Son image d’Ali, écrit Bill Shapiro dans son article du New York Times — debout, menaçant, balançant son bras au-dessus de Liston vaincu — ne fit pas la couverture du magazine. Elle ne fut même pas utilisée pour la double page d’ouverture de l’article, paraissant plutôt en dernière page, puis croupissant dans le dossier d’un rédacteur photo. Et pourtant, maintenant, exactement 60 ans plus tard, la photo de Leifer est considérée par beaucoup comme la plus grande photo sportive de tous les temps.

“J’ai toujours su que la chance est essentielle en photographie sportive. Ce soir-là, j’ai eu la chance d’être bien placé et je ne l’ai pas ratée”, confie Neil Leifer à Bill Shapiro.
“J’ai utilisé un Rolleiflex moyen format pour sa qualité exceptionnelle et son cadre carré qui permettait de recadrer facilement en vertical ou horizontal. Nous avons éclairé le ring comme un studio photo avec trois stroboscopes pour faire ressortir les boxeurs et accentuer leur musculature. L’époque nous aidait : pas de publicités, tapis blanc uni, et cette fumée des cigares et cigarettes des spectateurs qui créait un arrière-plan dramatique quand les stroboscopes filtraient à travers. J’avais repéré l’endroit parfait au centre du ring. Je ne faisais que la mise au point manuelle et m’assurais que mes stroboscopes se rechargent. Tout s’est passé exactement où j’espérais.
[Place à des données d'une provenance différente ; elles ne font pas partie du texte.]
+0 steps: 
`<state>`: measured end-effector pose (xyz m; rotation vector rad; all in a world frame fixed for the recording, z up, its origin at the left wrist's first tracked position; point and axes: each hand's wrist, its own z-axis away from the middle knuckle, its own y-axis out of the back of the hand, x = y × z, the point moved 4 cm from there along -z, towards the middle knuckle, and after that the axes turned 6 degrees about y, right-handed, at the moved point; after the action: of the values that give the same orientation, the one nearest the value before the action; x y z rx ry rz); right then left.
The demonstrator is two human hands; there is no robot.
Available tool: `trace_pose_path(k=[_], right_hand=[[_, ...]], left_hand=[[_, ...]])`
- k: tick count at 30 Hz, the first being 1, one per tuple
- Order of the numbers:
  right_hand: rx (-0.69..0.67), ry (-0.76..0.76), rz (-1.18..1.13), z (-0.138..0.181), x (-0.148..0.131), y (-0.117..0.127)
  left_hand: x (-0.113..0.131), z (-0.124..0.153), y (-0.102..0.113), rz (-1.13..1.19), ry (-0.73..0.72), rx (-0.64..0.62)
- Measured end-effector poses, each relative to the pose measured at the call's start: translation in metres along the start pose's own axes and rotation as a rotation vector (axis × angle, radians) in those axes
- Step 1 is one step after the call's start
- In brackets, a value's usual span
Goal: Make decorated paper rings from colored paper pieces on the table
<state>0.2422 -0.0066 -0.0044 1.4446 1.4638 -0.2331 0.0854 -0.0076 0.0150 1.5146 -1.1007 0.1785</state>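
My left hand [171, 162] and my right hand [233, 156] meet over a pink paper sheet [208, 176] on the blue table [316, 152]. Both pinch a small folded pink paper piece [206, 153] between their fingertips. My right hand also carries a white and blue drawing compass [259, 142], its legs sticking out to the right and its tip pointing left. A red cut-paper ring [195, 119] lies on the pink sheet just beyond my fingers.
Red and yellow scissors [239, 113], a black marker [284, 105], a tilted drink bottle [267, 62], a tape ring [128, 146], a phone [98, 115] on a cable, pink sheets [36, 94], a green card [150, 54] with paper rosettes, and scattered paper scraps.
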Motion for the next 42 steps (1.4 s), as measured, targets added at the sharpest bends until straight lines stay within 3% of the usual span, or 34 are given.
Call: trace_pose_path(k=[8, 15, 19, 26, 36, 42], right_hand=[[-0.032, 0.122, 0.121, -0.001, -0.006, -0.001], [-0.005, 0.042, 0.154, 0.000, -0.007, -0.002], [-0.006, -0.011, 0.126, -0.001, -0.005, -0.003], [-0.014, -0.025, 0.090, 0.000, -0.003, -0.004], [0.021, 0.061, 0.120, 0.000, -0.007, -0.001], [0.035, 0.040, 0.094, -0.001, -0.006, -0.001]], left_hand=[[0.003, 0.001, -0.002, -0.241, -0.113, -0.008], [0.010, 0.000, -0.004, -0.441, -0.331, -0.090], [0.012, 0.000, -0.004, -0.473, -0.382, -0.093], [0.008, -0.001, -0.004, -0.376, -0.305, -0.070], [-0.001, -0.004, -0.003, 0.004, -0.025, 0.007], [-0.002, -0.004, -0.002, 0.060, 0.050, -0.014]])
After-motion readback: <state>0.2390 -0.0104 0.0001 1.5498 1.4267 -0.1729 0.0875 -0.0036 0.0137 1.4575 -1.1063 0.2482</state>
Je pensais avoir réalisé une très belle photo et j’étais déçu qu’elle ne fasse pas la couverture. Mais après ça, je n’y ai plus vraiment songé, et personne d’autre non plus d’ailleurs. Cette photo n’a jamais reçu le moindre prix – rien du tout, pas même une mention honorable. Cette photo est devenue iconique parce qu’elle montre Ali jeune, au sommet de sa beauté et de son charisme sur le ring. C’est comme ça que les gens veulent se souvenir de lui : ce boxeur confiant, ce personnage extraordinaire dans toute sa splendeur.”
J’ai commencé ce billet en affirmant que nos images sont faites pour être vues. Je le crois sincèrement, mais la photographie peut aussi devenir une quête purement personnelle, une approche presque méditative où l’acte même de photographier devient sa propre récompense.
Gary Winogrand disait : je photographie pour découvrir à quoi ressemble une chose quand elle est photographiée. On pourrait s’en tenir à ça, et ça serait déjà beaucoup.